Brief -
After finding the line with "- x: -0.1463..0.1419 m" in the entries below, retype exactly each line from there through the line with "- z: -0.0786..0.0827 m", including that final line.

Records from a data source -
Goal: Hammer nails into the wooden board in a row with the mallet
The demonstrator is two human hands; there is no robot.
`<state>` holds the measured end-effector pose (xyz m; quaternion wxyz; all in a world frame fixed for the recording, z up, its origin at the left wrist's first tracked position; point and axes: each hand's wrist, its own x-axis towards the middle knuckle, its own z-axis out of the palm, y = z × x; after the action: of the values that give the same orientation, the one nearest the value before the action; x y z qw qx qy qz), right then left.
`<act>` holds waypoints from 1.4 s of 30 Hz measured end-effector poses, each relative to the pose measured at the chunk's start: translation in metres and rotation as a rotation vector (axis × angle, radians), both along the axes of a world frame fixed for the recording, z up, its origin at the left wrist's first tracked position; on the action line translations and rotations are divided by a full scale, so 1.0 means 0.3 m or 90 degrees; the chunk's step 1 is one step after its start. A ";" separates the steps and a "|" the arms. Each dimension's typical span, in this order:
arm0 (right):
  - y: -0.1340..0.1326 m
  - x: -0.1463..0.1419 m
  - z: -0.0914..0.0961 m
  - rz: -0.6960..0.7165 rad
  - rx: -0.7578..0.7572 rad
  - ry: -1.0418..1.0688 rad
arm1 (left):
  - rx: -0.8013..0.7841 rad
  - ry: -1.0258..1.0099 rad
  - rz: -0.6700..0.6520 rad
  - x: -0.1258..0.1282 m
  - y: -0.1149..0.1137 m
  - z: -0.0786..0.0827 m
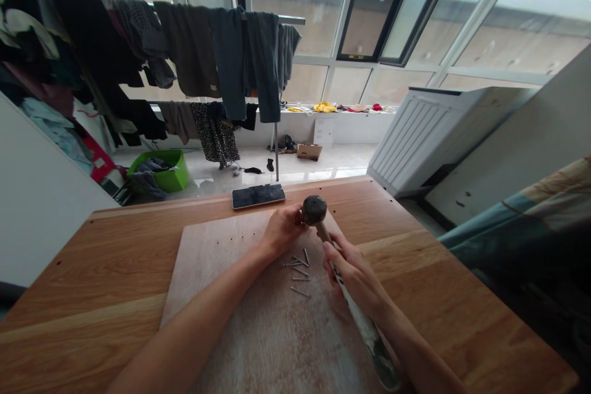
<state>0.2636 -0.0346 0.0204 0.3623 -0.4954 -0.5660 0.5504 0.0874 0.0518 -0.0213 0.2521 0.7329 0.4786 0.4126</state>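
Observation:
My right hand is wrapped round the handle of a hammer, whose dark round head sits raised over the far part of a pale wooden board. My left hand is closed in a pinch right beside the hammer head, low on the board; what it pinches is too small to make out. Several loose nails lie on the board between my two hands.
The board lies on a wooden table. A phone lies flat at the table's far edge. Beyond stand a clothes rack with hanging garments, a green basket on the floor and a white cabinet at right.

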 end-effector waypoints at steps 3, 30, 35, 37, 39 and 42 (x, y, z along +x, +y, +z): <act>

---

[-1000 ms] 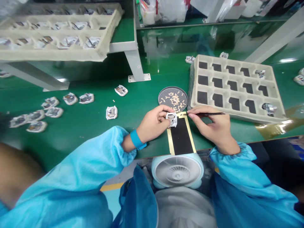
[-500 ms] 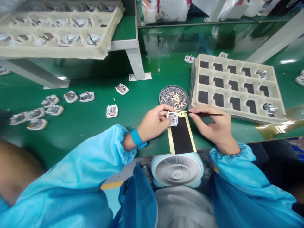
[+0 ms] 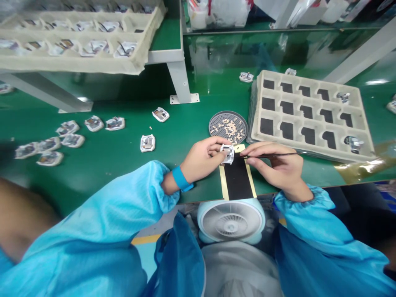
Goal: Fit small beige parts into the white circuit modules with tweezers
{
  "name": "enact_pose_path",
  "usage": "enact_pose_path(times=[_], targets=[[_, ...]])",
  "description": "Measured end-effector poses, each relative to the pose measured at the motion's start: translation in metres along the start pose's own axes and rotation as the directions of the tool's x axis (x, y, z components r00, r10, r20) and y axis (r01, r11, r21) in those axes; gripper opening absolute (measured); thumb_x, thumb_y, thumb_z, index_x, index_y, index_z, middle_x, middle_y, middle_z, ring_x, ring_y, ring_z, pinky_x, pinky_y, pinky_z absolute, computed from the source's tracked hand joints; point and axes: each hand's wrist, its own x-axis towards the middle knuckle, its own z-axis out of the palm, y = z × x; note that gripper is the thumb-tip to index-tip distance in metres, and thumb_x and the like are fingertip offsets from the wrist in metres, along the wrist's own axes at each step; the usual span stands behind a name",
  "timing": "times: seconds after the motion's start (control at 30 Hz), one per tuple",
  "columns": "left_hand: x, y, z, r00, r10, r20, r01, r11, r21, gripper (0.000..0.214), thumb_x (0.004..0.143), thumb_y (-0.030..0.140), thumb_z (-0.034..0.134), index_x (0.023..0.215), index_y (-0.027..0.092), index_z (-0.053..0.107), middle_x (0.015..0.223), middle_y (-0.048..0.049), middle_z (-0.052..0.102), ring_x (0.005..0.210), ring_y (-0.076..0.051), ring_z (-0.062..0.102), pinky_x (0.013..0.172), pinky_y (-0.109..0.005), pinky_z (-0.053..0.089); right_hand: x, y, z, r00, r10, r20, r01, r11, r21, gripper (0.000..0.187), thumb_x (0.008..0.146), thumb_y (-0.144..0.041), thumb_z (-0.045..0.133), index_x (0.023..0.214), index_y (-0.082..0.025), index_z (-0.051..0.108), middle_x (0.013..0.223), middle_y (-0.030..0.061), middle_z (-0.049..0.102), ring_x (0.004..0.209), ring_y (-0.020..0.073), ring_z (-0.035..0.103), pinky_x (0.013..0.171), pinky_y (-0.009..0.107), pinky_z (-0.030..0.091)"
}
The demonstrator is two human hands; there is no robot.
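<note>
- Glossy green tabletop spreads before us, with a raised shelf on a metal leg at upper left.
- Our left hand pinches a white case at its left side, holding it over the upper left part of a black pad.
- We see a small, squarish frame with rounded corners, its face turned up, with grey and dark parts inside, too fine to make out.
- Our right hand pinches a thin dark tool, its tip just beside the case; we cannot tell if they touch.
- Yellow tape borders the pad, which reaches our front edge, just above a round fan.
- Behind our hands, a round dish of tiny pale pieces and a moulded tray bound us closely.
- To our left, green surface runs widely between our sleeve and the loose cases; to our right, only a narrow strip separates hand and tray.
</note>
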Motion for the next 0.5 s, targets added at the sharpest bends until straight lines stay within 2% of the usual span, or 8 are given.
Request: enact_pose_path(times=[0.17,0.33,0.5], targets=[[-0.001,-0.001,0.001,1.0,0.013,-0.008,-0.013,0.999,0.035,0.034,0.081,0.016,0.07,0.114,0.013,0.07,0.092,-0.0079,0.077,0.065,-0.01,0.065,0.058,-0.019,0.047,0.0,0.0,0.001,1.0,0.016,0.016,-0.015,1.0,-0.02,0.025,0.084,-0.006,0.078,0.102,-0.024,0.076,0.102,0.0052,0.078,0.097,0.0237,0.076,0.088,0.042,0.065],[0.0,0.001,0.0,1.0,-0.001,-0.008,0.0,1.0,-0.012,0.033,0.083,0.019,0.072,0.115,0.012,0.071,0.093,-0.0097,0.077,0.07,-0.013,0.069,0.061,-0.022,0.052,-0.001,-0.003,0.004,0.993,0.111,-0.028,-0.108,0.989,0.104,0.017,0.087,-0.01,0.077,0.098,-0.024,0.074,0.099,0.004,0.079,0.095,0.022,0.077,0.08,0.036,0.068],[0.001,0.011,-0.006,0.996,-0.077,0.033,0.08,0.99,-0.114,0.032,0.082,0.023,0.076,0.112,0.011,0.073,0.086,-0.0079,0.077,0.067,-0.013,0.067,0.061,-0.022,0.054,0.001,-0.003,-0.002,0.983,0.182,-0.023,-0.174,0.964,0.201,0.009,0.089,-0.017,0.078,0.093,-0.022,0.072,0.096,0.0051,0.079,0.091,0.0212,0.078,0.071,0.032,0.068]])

Output -
  - x: -0.1463..0.1419 m
  - z: -0.0914..0.0961 m
  - rz: -0.6960..0.7165 rad
  - rx: -0.7578..0.7572 rad
  - ry: -1.0418..1.0688 rad
arm1 (left):
  - rx: -0.8013..0.7841 rad
  - ry: -1.0258..1.0099 rad
  - rz: -0.6700..0.6520 rad
  - x: -0.1258..0.1282 m
  - y: -0.1149..0.1137 m
  - z: -0.0786..0.0827 m

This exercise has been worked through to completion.